Öte yandan 1,700 bin civarında sınava giren öğrenciye baktığımızda pek azının yükseköğretime geçiş yapabilmesi, onların içinde de istediği alanlarda öğrenim görme imkânı bulunanların azınlıkta olması yeni üniversiteler açılmasını zorunlu kılmaktadır.
Türkiye’de yükseköğrenime devam etmek isteyenler için henüz yeterince arz oluşturulamamıştır. Yani mevcut üniversite veya yükseköğrenim kurumları sayısı yetersizdir.

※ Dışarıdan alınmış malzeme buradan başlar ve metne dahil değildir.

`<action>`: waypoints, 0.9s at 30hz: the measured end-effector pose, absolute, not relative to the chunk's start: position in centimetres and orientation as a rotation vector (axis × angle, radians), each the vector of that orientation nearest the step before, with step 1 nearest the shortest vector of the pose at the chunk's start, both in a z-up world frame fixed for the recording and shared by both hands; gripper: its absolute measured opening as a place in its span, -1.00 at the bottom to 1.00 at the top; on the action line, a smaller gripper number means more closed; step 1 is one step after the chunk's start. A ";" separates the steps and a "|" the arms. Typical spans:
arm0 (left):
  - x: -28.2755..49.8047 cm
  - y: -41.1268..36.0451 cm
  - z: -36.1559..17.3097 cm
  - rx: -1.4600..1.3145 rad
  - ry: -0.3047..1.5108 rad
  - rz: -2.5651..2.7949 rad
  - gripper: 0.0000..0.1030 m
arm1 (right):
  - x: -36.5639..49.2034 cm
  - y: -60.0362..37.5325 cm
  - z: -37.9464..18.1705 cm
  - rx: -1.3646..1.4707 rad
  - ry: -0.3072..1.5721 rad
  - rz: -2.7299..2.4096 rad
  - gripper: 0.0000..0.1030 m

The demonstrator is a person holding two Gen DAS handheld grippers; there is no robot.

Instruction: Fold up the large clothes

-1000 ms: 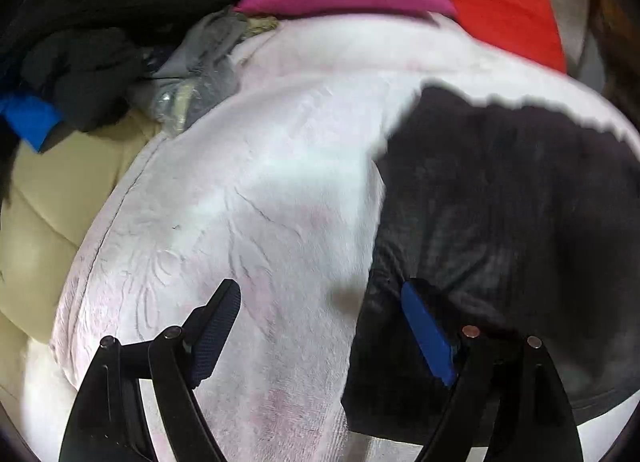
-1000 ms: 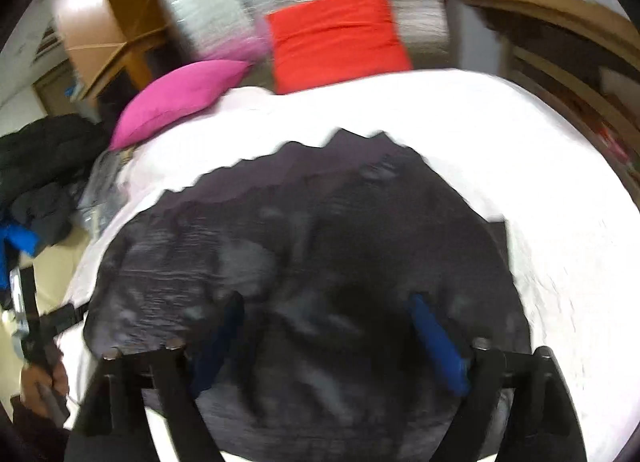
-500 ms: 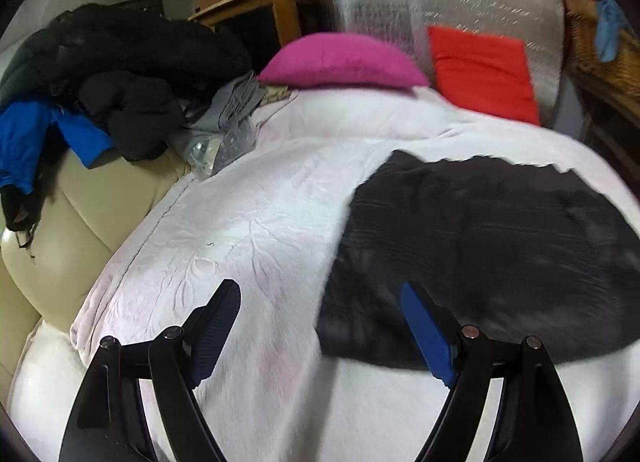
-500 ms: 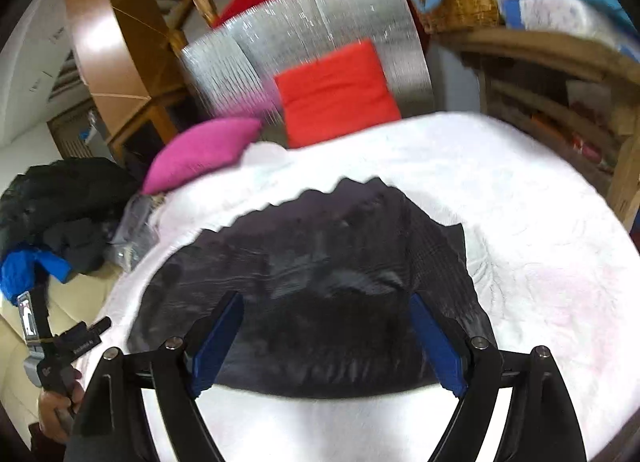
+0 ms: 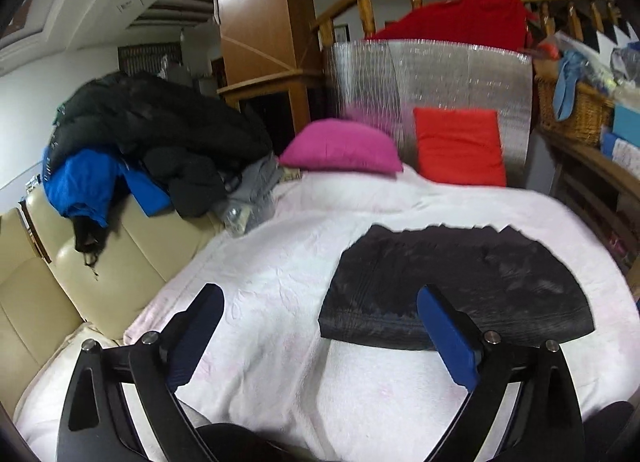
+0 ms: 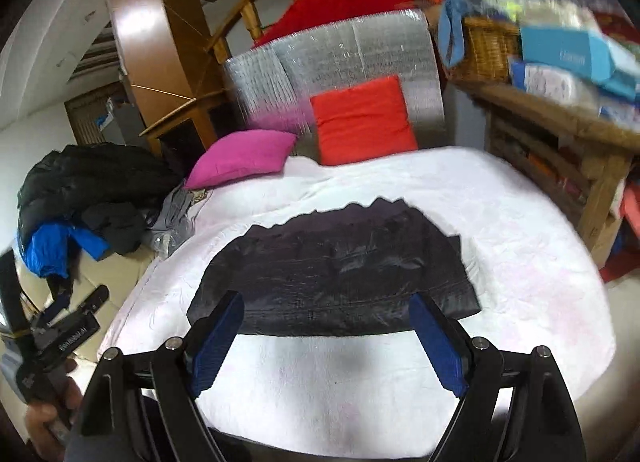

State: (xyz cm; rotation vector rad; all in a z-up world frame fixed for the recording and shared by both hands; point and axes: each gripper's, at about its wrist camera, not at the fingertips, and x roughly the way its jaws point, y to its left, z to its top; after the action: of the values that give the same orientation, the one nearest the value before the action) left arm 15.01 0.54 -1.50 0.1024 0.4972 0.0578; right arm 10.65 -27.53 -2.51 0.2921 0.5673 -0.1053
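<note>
**Folded dark garment on a white bed cover, both claws empty**

A black garment (image 6: 332, 274), folded into a flat, fan-like slab with a scalloped far edge and faintly ribbed, slightly shiny cloth, lies in the middle of a plush white bed cover (image 6: 520, 230) embossed with faint patterns. The left gripper (image 5: 320, 326) and right gripper (image 6: 326, 332) both hang just short of the garment's near edge, blue-padded jaws spread wide, gripping nothing. Beyond the garment sit a magenta pillow (image 5: 340, 146) and a square red cushion (image 5: 460, 146).
</note>
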 end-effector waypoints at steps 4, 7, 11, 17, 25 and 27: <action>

Devletimiz genç nüfusu bir an önce eğitmek ve bu amaçla yükseköğretime erişim oranını kısa sürede yükseltmek zorundadır. Hatta, “2023 için yükseköğretim vizyonu” yazısında bahsedildiği üzere yükseköğretimi parasız gerçekleştirebilecek tedbirleri de alacak şekilde üniversite sayısını arttırmaya devam etmelidir.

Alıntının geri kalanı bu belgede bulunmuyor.